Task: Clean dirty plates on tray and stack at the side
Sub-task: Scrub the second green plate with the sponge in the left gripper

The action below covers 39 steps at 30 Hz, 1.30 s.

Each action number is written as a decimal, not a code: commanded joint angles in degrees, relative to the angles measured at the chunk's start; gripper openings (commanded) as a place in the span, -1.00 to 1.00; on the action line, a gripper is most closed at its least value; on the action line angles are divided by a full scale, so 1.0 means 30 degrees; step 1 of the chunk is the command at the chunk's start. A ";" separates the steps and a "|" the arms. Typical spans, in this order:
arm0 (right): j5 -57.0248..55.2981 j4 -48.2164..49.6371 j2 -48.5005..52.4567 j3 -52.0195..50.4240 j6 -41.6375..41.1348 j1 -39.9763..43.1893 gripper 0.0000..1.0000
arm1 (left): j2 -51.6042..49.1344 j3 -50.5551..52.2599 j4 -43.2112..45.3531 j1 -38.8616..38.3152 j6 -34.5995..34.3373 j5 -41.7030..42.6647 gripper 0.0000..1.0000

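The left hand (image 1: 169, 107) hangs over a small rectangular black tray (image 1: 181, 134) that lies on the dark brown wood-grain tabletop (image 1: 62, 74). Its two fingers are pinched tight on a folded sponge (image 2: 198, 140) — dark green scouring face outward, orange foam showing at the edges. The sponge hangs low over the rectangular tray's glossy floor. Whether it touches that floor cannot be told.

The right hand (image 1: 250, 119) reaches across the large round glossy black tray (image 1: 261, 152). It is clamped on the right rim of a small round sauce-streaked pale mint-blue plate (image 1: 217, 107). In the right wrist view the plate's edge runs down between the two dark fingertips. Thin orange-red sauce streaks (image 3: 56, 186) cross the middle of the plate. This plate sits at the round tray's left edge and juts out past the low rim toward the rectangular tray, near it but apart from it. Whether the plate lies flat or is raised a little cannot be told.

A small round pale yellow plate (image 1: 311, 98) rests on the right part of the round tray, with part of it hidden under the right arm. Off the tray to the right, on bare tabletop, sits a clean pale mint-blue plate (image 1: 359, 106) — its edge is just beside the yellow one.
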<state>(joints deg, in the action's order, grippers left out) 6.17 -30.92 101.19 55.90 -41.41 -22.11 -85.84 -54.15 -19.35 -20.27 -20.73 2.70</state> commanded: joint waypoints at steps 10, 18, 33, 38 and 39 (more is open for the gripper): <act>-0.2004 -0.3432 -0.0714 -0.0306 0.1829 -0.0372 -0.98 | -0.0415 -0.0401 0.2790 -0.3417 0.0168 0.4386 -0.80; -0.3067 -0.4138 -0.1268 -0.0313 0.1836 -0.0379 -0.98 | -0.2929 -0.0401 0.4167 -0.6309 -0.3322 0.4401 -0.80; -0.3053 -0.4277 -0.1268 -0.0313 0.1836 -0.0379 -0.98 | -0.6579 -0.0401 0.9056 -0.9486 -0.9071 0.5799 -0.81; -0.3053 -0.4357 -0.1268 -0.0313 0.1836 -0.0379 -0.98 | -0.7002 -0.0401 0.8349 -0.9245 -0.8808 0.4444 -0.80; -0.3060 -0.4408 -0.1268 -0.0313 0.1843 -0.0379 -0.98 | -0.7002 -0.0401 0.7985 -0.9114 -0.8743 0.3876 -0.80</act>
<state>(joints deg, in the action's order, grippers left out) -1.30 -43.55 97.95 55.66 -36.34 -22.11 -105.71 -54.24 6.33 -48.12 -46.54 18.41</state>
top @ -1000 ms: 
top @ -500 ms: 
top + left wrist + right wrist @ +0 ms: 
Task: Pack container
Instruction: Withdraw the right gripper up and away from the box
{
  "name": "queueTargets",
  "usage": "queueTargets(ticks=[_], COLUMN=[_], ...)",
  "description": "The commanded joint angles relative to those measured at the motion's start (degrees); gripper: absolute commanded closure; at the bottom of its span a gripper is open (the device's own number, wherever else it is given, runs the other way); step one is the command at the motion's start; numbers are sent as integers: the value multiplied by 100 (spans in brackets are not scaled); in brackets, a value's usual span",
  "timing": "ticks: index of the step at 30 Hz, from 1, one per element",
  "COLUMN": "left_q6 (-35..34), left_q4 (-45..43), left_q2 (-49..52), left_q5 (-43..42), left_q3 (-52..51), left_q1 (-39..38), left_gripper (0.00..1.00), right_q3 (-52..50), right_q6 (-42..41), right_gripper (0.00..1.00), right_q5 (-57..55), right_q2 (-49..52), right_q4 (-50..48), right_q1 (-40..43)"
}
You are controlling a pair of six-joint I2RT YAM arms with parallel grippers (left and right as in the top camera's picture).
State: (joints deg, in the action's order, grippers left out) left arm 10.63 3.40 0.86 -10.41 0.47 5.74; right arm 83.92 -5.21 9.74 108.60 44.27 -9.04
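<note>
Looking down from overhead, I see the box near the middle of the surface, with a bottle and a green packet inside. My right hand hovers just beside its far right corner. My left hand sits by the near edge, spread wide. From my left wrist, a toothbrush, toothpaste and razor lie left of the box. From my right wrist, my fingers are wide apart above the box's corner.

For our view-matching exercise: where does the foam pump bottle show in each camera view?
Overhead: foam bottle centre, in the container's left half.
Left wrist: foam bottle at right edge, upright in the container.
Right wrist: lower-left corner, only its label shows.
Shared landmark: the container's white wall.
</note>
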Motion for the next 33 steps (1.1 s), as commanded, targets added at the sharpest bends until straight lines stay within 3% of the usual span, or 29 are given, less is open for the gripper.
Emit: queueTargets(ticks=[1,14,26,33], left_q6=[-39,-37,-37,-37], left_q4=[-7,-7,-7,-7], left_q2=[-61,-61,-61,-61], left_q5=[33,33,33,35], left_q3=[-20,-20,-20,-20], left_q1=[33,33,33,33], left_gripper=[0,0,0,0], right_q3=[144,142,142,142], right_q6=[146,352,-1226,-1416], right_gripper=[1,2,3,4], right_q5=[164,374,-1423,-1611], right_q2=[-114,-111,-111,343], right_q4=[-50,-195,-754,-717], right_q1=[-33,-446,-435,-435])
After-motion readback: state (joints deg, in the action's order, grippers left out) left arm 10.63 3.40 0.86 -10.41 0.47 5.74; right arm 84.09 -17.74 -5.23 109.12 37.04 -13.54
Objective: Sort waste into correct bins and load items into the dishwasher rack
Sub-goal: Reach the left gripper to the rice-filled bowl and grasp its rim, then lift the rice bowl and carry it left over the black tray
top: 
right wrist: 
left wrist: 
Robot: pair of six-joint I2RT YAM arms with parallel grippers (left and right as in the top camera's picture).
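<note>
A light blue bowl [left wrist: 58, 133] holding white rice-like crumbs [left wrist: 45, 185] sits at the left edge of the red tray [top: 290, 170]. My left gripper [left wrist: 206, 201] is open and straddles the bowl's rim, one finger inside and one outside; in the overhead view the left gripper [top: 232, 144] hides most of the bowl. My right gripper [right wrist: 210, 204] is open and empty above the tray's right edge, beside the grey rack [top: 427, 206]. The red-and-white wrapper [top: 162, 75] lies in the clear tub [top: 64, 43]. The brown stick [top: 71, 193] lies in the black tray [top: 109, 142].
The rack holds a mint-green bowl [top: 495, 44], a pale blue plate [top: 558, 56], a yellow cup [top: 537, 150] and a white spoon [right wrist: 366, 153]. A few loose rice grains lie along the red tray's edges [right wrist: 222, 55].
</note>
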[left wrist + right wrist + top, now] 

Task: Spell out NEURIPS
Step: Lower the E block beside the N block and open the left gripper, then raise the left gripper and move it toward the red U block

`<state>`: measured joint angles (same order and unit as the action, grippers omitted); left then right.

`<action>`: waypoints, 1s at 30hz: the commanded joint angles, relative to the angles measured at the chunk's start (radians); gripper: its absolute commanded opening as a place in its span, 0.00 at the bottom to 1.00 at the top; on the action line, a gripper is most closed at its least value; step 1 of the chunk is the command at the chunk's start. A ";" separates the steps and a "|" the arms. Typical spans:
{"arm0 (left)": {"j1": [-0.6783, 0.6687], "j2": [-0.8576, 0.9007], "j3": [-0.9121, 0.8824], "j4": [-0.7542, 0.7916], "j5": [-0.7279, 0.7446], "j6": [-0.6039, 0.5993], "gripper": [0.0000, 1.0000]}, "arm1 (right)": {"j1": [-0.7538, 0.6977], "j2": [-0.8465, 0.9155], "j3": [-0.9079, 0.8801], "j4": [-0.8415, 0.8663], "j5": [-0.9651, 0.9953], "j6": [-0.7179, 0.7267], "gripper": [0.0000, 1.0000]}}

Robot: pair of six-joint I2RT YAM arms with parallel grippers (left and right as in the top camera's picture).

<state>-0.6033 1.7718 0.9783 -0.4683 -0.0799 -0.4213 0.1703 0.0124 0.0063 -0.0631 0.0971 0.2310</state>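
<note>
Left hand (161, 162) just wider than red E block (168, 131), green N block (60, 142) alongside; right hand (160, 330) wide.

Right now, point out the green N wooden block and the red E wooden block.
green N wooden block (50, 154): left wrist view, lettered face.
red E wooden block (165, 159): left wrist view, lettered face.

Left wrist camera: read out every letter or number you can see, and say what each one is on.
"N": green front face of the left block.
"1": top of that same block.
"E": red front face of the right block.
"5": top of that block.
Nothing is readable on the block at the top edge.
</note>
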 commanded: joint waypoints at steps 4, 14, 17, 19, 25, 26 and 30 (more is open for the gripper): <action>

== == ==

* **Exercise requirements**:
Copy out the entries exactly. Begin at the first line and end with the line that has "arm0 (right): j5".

* **Answer to this exercise**:
Task: Clean dirty plates on tray and stack at the side
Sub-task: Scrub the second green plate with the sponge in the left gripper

The action below covers 39 steps at 30 Hz, 1.30 s.

Each action number is written as a decimal, not a code: commanded joint angles in degrees, relative to the angles measured at the chunk's start; gripper openings (commanded) as a place in the span, -1.00 to 1.00; on the action line, a gripper is most closed at its least value; on the action line angles are divided by a full scale, so 1.0 means 30 degrees; step 1 of the chunk is the command at the chunk's start. A ";" separates the steps and a "|" the arms. Typical spans, in this order:
arm0 (right): j5 -57.0248..55.2981 j4 -48.2164..49.6371 j2 -48.5005..52.4567 j3 -52.0195..50.4240 j6 -41.6375..41.1348 j1 -39.9763..43.1893 gripper 0.0000..1.0000

No additional output is required for this exercise.